L’atteinte des tissus sous cutanés de la joue retrouvée chez nos 2 patients est par contre une localisation qui n’a été rapportée, à notre connaissance, que chez 2 jeunes adultes sans atteinte ganglionnaire associée [8, 11]. La majorité des lésions sous cutanées et des parties molles décrites dans le registre de la maladie siégeaient au niveau des paupières et de l’orbite [3].
Des manifestations auto-immunes ou systémiques ont été enregistrées chez 13 % des patients du registre, dont les plus fréquentes sont les anémies hémolytiques auto-immunes, la polyarthrite rhumatoide et l’asthme [3, 12].
L’étiopathogénie de la MDR demeure énigmatique ; récemment, Maric et al ont retrouvé les anomalies histologiques de MRD dans les ganglions de patients atteints de syndrome lymphoprolifératif et auto-immun (ALPS) qui est lié à un déficit héréditaire de l’apoptose. Ils en concluent que certaines formes de MRD particulièrement celles associées à des maladies auto-immunes font partie du spectre clinique de l’ALP syndrome [13].
L’étude anatomopathologique est la clé du diagnostic montrant une dilatation sinusale et la prolifération d’histiocytes dont le cytoplasme renferme de nombreux lymphocytes intacts ou empéripolèse caractéristique de la MRD. L’étude immunohistochimique conforte le diagnostic et permet de distinguer la MRD de l’histiocytose langerhansienne; les histiocytes de MRD expriment la totalité des marqueurs panmacrophagiques (CD68, CD14, CD64, CD15) et la protéine S- 100 alors que CD1a est négatif [4, 5].
L’évolution se fait dans la majorité des cas vers la résolution spontanée particulièrement dans les formes ganglionnaires localisées. La maladie peut, comme chez notre premier patient, évoluer de façon prolongée avec alternance de phases d’exacerbation et de rémission.

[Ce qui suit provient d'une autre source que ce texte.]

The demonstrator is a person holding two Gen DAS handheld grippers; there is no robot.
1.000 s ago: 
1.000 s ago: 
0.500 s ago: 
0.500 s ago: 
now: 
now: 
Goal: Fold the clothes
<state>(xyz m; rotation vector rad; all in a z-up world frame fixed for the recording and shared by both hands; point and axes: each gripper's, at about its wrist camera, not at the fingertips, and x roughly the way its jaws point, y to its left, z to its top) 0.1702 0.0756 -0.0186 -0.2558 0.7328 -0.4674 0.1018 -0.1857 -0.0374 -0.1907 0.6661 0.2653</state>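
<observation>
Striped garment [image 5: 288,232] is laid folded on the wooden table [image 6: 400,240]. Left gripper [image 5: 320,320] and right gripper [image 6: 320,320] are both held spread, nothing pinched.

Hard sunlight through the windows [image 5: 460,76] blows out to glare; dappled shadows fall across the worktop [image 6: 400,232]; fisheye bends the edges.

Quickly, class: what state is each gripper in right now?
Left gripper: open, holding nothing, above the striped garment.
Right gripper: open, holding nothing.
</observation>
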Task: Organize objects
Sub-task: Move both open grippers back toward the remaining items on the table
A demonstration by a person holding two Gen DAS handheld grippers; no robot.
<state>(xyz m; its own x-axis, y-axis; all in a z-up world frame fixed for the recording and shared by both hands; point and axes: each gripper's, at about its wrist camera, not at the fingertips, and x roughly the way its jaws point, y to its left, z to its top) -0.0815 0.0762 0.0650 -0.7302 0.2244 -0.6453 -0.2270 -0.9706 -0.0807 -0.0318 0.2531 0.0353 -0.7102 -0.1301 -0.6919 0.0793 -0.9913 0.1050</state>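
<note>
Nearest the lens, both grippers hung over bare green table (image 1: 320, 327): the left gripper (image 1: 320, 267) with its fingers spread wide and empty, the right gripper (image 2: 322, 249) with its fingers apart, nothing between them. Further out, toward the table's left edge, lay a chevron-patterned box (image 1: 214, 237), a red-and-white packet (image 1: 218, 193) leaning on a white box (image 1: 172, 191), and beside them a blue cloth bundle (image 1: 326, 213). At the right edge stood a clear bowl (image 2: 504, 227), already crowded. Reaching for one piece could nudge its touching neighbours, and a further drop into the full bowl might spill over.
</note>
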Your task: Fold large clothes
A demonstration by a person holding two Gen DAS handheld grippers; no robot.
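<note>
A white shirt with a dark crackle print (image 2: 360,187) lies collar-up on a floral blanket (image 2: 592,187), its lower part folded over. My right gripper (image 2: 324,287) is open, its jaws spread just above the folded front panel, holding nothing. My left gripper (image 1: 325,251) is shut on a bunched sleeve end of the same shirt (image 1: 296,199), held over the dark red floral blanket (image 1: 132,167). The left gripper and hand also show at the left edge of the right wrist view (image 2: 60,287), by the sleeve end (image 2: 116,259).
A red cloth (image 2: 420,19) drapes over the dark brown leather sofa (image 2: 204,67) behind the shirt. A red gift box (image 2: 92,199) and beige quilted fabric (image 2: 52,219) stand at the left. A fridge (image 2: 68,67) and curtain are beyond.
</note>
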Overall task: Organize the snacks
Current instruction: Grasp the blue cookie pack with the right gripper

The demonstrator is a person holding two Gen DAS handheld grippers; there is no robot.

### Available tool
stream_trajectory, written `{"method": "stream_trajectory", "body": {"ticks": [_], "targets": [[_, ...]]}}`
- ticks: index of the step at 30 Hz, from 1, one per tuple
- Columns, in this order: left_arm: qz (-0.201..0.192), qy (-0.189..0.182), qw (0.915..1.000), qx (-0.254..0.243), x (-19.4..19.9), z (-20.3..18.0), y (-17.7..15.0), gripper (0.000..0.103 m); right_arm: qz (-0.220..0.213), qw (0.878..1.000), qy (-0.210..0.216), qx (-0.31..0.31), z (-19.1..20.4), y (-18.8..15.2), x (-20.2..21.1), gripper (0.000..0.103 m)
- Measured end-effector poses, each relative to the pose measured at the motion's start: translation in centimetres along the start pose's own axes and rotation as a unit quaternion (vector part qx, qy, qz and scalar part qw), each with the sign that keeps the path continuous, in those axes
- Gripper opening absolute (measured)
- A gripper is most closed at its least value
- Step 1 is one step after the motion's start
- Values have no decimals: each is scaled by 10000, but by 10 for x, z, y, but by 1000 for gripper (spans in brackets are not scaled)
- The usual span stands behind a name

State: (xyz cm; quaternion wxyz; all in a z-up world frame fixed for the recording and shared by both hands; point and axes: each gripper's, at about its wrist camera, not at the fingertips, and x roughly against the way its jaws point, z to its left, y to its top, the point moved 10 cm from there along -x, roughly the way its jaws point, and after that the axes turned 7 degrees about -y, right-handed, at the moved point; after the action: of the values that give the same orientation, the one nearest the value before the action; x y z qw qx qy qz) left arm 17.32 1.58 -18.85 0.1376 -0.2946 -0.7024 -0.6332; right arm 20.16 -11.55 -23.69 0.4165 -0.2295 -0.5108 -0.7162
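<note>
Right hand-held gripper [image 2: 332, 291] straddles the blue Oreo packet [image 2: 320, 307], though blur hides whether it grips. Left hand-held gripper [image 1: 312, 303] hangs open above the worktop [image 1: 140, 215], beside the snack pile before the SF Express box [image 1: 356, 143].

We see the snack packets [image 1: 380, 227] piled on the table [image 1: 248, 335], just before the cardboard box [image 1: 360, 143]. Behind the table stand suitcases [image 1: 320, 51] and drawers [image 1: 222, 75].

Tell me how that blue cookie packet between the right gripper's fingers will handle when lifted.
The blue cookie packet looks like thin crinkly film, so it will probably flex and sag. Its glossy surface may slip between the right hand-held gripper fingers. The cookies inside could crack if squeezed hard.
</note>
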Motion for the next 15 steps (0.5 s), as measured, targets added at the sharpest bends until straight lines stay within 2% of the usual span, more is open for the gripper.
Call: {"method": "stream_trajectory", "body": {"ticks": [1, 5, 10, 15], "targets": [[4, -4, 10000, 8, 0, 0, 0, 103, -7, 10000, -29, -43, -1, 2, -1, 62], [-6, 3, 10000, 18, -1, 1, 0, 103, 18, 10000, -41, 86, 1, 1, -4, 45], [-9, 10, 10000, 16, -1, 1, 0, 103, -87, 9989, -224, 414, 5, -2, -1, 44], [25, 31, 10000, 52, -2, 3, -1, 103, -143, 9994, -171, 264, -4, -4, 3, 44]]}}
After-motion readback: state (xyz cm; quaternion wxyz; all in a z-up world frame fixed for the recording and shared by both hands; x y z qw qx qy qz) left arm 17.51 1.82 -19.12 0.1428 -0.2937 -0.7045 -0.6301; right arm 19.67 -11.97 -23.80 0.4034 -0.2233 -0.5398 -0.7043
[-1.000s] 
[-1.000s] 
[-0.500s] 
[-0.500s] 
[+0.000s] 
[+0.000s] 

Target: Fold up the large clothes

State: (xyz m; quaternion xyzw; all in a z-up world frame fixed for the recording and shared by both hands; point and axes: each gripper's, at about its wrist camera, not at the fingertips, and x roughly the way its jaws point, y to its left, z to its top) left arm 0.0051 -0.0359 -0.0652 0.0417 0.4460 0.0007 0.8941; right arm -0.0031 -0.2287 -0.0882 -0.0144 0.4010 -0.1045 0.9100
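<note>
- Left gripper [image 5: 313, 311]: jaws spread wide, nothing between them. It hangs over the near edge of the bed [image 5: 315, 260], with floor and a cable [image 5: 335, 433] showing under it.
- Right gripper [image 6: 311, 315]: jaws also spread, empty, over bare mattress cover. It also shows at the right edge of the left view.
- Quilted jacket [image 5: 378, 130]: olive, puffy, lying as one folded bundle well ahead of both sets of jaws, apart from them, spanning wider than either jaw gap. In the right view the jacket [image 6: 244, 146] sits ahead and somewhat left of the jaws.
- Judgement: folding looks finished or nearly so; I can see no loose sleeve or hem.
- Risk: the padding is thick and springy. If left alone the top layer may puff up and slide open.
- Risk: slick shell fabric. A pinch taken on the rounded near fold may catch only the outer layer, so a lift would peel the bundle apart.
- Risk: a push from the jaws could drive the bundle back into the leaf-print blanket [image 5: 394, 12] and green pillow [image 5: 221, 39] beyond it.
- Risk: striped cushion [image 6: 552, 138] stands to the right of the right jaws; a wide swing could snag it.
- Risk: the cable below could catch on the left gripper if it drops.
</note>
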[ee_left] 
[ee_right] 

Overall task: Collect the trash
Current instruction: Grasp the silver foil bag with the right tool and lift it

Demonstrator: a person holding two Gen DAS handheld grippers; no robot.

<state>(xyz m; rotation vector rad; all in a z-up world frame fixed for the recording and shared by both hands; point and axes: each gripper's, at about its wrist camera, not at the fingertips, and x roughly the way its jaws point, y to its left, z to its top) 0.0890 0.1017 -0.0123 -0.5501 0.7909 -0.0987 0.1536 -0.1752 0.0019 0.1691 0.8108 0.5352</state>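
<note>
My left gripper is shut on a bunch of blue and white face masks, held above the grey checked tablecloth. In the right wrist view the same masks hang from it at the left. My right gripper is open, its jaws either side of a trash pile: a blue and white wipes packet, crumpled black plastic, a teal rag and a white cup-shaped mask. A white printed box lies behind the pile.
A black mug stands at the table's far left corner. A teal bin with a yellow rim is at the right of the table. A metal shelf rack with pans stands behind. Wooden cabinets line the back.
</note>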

Selon une récente revue de la littérature; la moitié des patients (40/80) n’ont pas nécessité de traitement et une rémission complète a été observé chez 82 % d’entre eux [14]. Le traitement est réservé aux formes disséminées ou avec adénopathies compressives. Le traitement le plus utilisé est la corticothérapie; mais une corticodépendance est souvent observée (observation 2). D’autres agents ont été utilisés sans grande efficacité [5, 14]. La chirurgie n’est indiquée que dans les formes compressives ou dans un but esthétique avec un risque important de récidive. La guérison observée chez notre premier patient sous traitement par le Bactrim® semble être le fruit du hasard; en effet, aucune donnée de la littérature ne permet de retenir l’efficacité des antibiotiques [14].

CONCLUSION

A côté d’une symptomatologie clinique largement connue, les formes extra-ganglionnaires existent ce qui nécessite la réalisation d’un bilan d’extension afin de détecter les formes asymptomatiques. Aucun traitement n’a fait la preuve de sa supériorité ou de son efficacité, de ce fait il n’existe aucune recommandation thérapeutique concrète á l’heure actuelle ; toutefois l’évolution spontanée est souvent favorable.